TASK DESCRIPTION:
Reproduce, exactly, the lines of the material below from the line containing "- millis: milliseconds" through the line containing "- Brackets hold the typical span", with both end lines included and nothing else.

▽

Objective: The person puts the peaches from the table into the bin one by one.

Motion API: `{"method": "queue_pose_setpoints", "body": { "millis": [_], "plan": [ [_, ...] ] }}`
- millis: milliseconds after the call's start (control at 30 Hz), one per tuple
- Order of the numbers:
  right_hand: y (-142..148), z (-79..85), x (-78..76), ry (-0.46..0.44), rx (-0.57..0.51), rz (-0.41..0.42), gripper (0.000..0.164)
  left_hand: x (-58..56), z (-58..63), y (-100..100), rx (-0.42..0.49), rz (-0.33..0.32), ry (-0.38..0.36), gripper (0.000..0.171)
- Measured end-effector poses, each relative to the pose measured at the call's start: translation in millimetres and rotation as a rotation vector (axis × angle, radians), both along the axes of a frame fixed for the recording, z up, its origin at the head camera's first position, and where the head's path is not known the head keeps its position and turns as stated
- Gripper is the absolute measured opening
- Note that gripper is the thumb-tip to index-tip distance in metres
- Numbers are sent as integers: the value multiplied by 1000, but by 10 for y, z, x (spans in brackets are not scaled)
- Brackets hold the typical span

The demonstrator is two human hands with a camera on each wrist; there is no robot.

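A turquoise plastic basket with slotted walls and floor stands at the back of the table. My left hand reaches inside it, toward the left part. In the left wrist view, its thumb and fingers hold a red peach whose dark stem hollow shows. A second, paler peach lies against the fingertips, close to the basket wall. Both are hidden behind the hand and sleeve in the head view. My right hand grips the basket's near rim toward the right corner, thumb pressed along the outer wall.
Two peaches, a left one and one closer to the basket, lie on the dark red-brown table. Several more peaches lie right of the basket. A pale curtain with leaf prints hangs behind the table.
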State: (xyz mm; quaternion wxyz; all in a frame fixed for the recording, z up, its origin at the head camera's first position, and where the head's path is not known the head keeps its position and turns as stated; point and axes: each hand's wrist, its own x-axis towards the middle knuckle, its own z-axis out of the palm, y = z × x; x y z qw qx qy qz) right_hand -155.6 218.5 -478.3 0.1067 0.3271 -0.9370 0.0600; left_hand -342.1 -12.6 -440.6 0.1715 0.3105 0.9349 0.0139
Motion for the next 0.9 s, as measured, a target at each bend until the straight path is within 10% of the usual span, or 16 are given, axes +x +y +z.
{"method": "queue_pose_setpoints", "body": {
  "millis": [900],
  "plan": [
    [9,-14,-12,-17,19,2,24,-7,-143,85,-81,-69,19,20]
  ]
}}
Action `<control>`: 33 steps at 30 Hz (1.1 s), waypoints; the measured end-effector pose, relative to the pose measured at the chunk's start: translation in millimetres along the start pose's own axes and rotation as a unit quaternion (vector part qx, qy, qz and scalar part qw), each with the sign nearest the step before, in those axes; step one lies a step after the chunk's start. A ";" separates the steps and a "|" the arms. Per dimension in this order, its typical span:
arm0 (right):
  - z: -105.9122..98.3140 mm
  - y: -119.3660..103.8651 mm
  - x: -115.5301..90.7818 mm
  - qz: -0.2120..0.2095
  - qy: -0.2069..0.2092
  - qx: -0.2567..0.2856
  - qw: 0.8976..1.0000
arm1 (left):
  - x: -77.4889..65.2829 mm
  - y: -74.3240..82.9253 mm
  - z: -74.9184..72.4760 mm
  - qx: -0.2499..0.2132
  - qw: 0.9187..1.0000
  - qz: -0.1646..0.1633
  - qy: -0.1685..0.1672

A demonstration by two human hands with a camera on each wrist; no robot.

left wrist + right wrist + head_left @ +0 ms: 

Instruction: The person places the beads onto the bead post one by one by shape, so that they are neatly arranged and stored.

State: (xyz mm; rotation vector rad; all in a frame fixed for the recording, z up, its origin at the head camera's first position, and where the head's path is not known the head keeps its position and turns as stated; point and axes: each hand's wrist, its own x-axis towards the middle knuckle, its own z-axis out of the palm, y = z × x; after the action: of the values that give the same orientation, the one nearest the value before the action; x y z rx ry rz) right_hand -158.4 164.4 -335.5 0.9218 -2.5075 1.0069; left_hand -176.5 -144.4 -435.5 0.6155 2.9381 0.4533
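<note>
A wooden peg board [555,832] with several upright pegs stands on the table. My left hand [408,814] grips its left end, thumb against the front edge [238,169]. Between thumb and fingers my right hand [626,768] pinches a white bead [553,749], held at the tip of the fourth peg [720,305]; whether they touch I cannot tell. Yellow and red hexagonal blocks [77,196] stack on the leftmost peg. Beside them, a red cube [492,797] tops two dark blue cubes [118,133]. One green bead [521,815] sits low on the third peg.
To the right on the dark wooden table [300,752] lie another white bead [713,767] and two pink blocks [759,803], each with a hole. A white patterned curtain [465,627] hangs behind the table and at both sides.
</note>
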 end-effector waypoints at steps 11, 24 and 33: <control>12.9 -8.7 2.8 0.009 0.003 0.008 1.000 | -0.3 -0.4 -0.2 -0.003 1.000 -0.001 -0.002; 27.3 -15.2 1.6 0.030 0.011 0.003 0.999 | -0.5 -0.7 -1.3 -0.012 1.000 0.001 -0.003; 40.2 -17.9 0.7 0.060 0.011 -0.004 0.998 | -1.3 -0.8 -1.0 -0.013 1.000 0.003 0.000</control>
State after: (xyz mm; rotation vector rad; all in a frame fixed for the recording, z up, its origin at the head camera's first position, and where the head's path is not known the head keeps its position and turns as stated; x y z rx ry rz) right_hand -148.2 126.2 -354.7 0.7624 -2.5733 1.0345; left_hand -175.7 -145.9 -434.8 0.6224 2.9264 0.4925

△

RESPONSE TO THIS TASK:
- millis: milliseconds after the call's start (control at 30 Hz), one per tuple
- Order of the numbers:
  right_hand: y (-142..148), z (-79..85), x (-78..76), ry (-0.46..0.44), rx (-0.57..0.51), rz (-0.41..0.42), gripper (0.000..0.164)
  left_hand: x (-58..56), z (-58..63), y (-100..100), rx (-0.42..0.49), rz (-0.33..0.32), ry (-0.38..0.36), gripper (0.000..0.171)
- Measured end-effector poses, each relative to the pose measured at the call's start: translation in millimetres and rotation as a rotation vector (axis × angle, radians), both along the axes of a frame fixed for the recording, z up, its origin at the head camera's first position, and where the head's path is not known the head keeps its position and turns as stated
- Gripper is the absolute measured opening
- Note that gripper is the thumb-tip to index-tip distance in metres
- Numbers are sent as integers: the value multiplied by 1000, but by 10 for y, z, x (spans in brackets are not scaled)
- Brackets hold the typical span

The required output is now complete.